Begin with the line that holds "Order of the" and repeat each line after it exactly, ending with the last line of the listing.

────────────────────────────────────────

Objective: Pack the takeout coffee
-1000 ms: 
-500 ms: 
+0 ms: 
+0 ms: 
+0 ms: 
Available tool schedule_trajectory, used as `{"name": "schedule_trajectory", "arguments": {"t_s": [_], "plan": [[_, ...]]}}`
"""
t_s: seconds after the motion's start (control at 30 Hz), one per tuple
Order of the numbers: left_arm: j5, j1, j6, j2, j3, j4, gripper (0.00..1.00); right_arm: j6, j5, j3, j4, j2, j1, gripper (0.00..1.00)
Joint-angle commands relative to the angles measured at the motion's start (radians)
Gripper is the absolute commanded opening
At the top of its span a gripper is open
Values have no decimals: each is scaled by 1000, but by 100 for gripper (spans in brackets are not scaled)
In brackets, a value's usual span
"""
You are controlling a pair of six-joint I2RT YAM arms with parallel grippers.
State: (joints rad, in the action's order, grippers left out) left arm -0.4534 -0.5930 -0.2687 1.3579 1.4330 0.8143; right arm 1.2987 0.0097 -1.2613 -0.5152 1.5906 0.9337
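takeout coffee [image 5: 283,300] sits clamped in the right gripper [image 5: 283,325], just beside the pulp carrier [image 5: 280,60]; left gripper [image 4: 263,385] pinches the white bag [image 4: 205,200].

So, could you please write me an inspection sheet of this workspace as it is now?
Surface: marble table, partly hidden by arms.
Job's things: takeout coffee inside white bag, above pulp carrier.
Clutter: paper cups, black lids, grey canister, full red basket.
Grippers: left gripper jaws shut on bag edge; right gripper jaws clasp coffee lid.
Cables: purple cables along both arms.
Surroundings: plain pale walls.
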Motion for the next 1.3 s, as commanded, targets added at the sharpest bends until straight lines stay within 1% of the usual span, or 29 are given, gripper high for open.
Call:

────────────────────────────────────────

_Worked solution_.
Order of the numbers: left_arm: j5, j1, j6, j2, j3, j4, gripper (0.00..1.00); right_arm: j6, j5, j3, j4, j2, j1, gripper (0.00..1.00)
Joint-angle commands relative to the angles measured at the motion's start (radians)
Gripper is the absolute commanded opening
At the top of its span a gripper is open
Values have no decimals: each is scaled by 1000, but by 100 for gripper (spans in brackets are not scaled)
In brackets, a value's usual span
"""
You are controlling a pair of six-joint I2RT YAM arms with parallel grippers.
State: (joints rad, in the action's order, grippers left out) left arm -0.4534 -0.5930 -0.2687 1.3579 1.4330 0.8143; right arm 1.2987 0.0097 -1.2613 -0.5152 1.5906 0.9337
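takeout coffee [image 5: 283,300] sits clamped in the right gripper [image 5: 283,325], just beside the pulp carrier [image 5: 280,60]; left gripper [image 4: 263,385] pinches the white bag [image 4: 205,200].

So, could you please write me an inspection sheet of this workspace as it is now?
Surface: marble table, partly hidden by arms.
Job's things: takeout coffee inside white bag, above pulp carrier.
Clutter: paper cups, black lids, grey canister, full red basket.
Grippers: left gripper jaws shut on bag edge; right gripper jaws clasp coffee lid.
Cables: purple cables along both arms.
Surroundings: plain pale walls.
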Motion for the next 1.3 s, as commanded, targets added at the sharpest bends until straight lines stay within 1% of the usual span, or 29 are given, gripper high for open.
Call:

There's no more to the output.